(PROMPT)
Should a line in the entries below contain "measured", return that line.

** Opening LISTED RECORDS block **

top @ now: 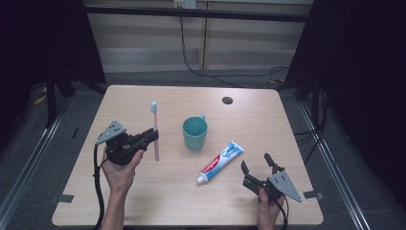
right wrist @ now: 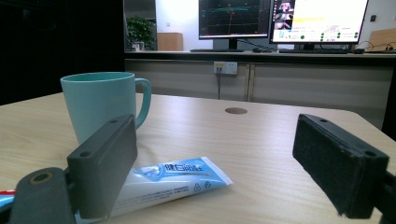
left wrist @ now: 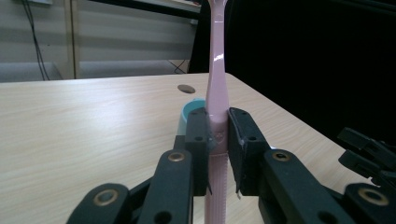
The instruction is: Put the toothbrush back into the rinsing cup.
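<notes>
Left gripper (top: 152, 135) clamped upright pink plastic toothbrush (top: 154, 128), lifted left of teal ceramic mug (top: 195, 132); not yet inside. Right gripper (top: 257, 164) wide open, empty, near white toothpaste tube (top: 220, 162).

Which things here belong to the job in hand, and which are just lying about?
In the job:
- toothbrush, held upright in the left hand-held gripper
- cup, close beside the toothbrush
- toothpaste, lying in front of the open right hand-held gripper

Lying about:
- cables on the floor beyond the table
- monitors on the far desk
</notes>
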Motion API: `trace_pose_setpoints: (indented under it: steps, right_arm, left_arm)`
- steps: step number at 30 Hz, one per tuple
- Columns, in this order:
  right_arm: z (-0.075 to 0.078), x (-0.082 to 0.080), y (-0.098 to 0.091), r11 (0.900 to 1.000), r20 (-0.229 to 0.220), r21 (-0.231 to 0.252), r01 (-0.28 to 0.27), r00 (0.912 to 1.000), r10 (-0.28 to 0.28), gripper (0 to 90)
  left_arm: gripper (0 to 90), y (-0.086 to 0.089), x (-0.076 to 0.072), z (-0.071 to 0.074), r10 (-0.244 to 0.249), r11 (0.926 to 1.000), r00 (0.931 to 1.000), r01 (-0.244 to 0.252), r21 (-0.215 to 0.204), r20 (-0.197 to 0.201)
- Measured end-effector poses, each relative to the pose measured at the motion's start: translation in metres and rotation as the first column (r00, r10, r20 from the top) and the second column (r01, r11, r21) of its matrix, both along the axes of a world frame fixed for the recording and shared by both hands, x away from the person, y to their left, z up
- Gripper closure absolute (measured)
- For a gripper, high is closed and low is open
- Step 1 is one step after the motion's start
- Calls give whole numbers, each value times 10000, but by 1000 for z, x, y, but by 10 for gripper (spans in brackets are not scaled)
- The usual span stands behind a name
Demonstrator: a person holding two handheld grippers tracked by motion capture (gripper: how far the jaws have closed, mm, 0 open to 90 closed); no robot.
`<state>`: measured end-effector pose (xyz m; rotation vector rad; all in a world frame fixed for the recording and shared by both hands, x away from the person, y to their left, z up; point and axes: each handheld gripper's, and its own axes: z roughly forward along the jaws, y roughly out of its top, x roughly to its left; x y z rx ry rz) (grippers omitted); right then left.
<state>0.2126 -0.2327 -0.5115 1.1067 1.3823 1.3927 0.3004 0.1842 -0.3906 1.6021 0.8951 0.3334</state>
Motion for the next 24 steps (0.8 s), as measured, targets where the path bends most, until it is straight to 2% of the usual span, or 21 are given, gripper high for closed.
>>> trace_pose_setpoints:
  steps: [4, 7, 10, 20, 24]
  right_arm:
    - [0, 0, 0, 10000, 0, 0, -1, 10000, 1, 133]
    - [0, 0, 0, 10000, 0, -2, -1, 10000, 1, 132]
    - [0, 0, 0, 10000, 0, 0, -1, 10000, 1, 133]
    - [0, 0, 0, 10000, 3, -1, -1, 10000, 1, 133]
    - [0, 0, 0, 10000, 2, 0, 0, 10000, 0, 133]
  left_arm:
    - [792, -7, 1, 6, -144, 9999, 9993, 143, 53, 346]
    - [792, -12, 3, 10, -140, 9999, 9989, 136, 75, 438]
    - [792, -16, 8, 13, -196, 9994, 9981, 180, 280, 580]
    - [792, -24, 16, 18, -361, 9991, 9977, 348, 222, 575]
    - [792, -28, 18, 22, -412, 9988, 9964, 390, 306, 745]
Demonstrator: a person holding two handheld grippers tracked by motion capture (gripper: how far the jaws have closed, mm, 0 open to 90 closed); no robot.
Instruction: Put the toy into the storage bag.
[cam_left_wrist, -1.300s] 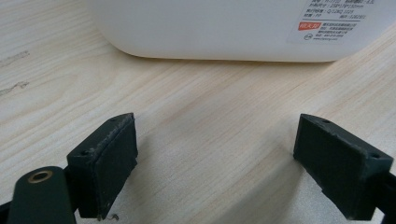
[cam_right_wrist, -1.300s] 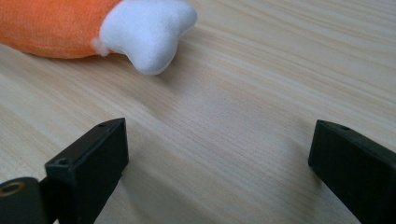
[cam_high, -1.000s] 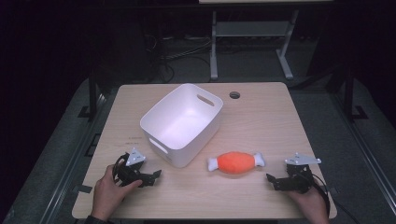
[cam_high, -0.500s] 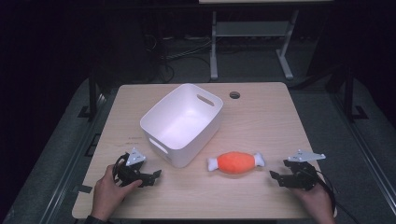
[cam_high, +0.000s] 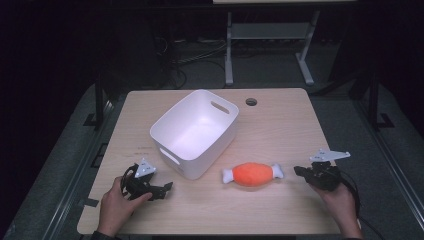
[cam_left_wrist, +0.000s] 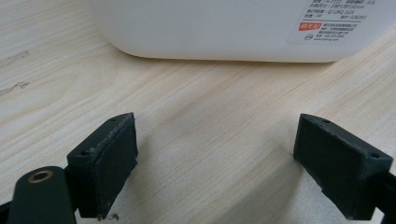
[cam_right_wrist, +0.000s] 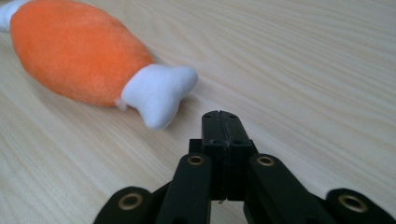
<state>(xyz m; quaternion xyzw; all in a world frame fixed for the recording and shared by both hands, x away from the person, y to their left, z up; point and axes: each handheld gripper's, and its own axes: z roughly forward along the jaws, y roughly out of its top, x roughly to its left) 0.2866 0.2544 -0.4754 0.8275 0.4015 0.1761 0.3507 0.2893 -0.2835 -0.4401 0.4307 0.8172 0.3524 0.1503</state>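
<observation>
The white plastic bin (cam_left_wrist: 224, 28) is cut off at the top of the left gripper view. Left gripper (cam_high: 167, 187), lower left, gapes wide and empty. Right gripper (cam_right_wrist: 220, 116) is pinched closed, empty, just beside the orange plush drumstick toy (cam_high: 252, 174) at centre on the light wooden table (cam_high: 280, 125).

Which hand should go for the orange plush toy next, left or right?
Right, probably. The right tongs sit just beyond the plush toy's white end with bare table between, though shut, so they must open first. The left tongs are open but farther off, facing the white bin.
</observation>
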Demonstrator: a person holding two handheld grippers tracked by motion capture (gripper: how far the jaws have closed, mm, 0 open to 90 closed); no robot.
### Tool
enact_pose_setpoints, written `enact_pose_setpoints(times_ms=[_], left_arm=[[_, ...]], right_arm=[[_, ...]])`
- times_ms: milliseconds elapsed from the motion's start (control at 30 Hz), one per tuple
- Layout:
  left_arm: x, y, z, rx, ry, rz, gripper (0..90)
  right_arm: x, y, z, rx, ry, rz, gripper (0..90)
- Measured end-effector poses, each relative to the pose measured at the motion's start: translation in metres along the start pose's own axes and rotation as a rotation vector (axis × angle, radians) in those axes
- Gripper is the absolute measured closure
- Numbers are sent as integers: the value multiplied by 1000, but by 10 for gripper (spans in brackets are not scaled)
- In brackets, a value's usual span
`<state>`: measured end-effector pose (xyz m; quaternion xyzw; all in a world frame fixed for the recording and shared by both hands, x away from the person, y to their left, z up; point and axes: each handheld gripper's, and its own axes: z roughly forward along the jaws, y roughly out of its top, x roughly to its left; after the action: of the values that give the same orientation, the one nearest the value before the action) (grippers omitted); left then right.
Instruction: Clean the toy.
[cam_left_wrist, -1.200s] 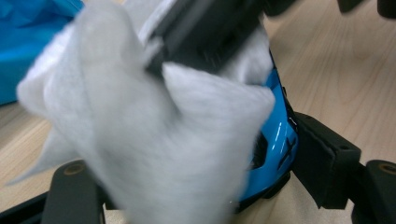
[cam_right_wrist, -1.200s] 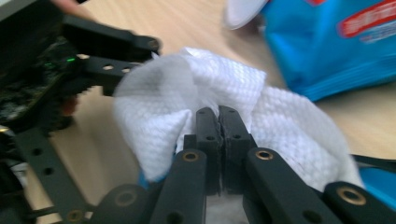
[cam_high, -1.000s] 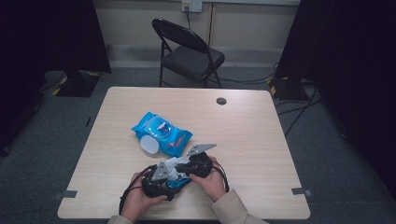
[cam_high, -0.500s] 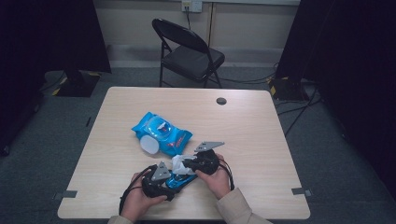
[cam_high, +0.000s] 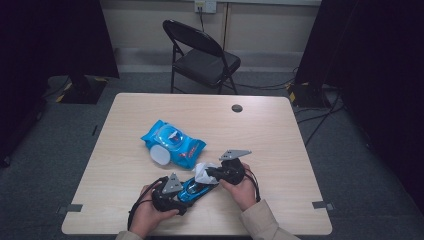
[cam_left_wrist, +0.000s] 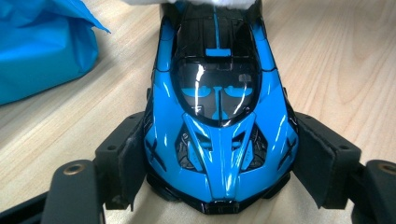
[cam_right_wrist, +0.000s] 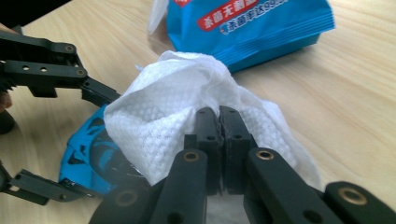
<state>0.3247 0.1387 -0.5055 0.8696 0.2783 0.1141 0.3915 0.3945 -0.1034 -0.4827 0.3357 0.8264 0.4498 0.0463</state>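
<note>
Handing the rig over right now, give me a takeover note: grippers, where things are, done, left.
Left gripper: jaws clamped on the sides of the blue toy car, holding it on the table.
Right gripper: shut on a white wipe, which rests on the car's far end.
Blue wipes pack lies behind the car, flap open.
Done: wipe is out, car gripped.
Left: probably wipe the rest of the car body, then set car and wipe down.
</note>
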Motion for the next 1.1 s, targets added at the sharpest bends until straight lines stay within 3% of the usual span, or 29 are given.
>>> enact_pose_setpoints(times_ms=[300,433,633,767,833,1100], left_arm=[[0,0,0,0,0,1,255],[0,0,0,-1,0,0,255],[0,0,0,0,0,0,255],[0,0,0,0,-1,0,255],[0,0,0,1,0,0,256],[0,0,0,0,0,1,255]], right_arm=[[-13,-3,-11,-3,-49,11,884],[-16,-5,-16,-5,-47,19,884],[-24,-7,-25,11,-96,9,885],[-34,-13,-36,10,-115,42,885],[-37,-15,-43,-11,-111,63,885],[-28,-7,-57,-60,-74,50,885]])
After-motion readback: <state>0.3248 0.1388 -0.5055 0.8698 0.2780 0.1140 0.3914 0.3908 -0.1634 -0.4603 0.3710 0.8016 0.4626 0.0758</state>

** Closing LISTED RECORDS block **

(SOLUTION)
- Measured end-effector poses, each relative to the pose measured at the motion's start: translation in metres and rotation as the first column (r00, r10, r20 from the top) and the second column (r01, r11, r21) of its matrix, both along the axes of a world frame fixed for the recording and shared by both hands, x away from the person, y to their left, z up
- Gripper closure absolute (measured)
`<state>`: measured end-effector pose (xyz m; rotation vector rad; all in a world frame fixed for the recording and shared by both hands, x away from the person, y to their left, z up; point and axes: each handheld gripper's, and its own axes: z roughly forward along the jaws, y roughly out of its top, x roughly to its left; x y z rx ry rz) (grippers omitted); right then left.
Motion for the next 24 steps (0.8 s), as measured, targets where the path bends most, until it is straight to 2% of the usual span, or 21 are given, gripper high for closed.
- Measured end-effector poses, each relative to the pose measured at the motion's start: translation in metres along the start pose's own axes and rotation as a rotation vector (axis × angle, radians) in those axes
- Gripper is the absolute measured closure
`<state>`: measured end-effector pose (xyz m; quaternion xyzw; all in a world frame fixed for the recording and shared by both hands, x away from the person, y to their left, z up; point and axes: each handheld gripper's, and its own axes: z roughly forward along the jaws, y roughly out of its top, x roughly to its left; after the action: of the values that give the same orientation, the one nearest the value before the action) (grippers omitted); left then right.

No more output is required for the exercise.